Creating animated charts like these is typically a weak spot for many motion graphics and video editing tools, where building a data-driven animation often means manually keyframing every element by hand. With Keynote, you can drop in your data, pick a chart style, apply a build animation, and export the whole thing as a transparent video ready to composite into your next project.
Figure 6, uses a 3D Rotate And Grow build animation preset, which will grow the pie wedges in 3D space with cinematic camera movements. Duration is set to 4 seconds, and Starting Rotation is set to 60°.

The final trick before export is to set the slide color to transparent. This will display as black in Keynote; however, the final export will be accurate.

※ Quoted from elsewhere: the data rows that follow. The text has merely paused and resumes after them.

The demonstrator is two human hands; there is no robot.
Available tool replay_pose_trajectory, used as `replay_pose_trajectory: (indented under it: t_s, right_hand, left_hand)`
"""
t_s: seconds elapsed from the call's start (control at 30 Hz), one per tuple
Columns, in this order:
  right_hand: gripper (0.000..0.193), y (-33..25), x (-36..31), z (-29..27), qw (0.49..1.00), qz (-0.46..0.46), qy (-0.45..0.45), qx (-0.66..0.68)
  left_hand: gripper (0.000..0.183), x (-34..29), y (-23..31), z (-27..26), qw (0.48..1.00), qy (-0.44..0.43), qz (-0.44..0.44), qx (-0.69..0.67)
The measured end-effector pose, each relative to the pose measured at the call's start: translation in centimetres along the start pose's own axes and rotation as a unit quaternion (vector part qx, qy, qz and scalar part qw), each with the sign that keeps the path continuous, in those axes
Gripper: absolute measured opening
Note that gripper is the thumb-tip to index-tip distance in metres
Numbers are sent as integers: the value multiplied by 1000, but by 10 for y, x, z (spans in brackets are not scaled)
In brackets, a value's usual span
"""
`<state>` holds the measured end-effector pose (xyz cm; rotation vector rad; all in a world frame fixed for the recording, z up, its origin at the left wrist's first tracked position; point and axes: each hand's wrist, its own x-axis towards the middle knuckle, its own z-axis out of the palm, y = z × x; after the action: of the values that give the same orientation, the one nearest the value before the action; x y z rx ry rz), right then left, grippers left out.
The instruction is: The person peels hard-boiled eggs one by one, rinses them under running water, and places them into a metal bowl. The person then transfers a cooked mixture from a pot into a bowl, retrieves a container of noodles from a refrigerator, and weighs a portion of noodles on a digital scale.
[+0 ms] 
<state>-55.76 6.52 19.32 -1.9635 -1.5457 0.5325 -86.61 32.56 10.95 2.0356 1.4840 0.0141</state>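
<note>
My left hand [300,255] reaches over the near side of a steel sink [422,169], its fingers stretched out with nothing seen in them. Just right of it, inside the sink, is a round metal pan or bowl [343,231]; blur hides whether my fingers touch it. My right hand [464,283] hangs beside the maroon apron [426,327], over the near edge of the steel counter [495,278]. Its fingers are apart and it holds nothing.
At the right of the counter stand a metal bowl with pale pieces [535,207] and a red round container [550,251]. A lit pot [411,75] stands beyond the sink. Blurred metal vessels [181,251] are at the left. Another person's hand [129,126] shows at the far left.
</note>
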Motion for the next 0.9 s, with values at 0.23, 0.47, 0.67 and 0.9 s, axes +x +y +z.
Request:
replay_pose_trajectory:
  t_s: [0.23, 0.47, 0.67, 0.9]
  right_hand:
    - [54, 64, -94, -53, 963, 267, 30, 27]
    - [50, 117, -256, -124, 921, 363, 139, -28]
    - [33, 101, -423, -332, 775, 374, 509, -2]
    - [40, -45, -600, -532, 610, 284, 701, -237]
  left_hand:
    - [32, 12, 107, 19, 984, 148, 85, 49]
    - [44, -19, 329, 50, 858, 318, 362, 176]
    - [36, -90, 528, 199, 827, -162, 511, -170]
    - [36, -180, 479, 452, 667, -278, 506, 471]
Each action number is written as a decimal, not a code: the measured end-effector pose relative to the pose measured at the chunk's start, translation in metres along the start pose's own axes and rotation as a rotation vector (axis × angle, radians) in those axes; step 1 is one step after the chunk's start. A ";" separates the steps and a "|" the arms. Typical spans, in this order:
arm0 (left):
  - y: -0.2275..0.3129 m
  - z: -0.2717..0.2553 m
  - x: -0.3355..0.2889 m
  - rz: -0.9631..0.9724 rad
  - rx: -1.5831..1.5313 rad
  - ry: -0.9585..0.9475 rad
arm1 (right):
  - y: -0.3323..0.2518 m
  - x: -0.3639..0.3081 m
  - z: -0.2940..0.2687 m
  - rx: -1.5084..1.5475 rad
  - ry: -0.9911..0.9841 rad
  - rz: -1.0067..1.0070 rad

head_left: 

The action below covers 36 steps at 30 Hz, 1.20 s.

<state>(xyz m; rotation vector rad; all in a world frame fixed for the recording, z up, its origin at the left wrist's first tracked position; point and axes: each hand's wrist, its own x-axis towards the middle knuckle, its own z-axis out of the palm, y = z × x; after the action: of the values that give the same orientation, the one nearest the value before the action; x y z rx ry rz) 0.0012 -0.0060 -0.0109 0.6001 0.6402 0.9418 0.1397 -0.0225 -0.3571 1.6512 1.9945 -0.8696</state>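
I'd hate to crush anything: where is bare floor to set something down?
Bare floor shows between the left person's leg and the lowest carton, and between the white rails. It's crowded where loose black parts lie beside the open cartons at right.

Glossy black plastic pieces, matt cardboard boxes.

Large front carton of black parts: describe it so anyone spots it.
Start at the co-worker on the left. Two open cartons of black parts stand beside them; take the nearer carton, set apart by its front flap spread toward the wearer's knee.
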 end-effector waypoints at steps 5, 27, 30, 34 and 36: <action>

Choose File > Export To > Movie, open the Advanced Options in the Export dialog box, and be sure to click the disclosure triangle to show the Advanced Options in the menu. Select Apple ProRes 4444 in the Format menu, then enable Export With Transparent Backgrounds, and click Save. Import your new video into a professional video application to start compositing with your new data-driven animation.
Keys to the Kingdom
I hope that this article has revealed an exciting fact: that the keys to an overlooked design powerhouse have been sitting right in your Mac’s Applications folder this whole time. Underneath Keynote’s simple surface lies a treasure trove of serious, pro-level design features, including sophisticated text styling, layered animations, and instant background removal. So dive in and start ruling your next creative project!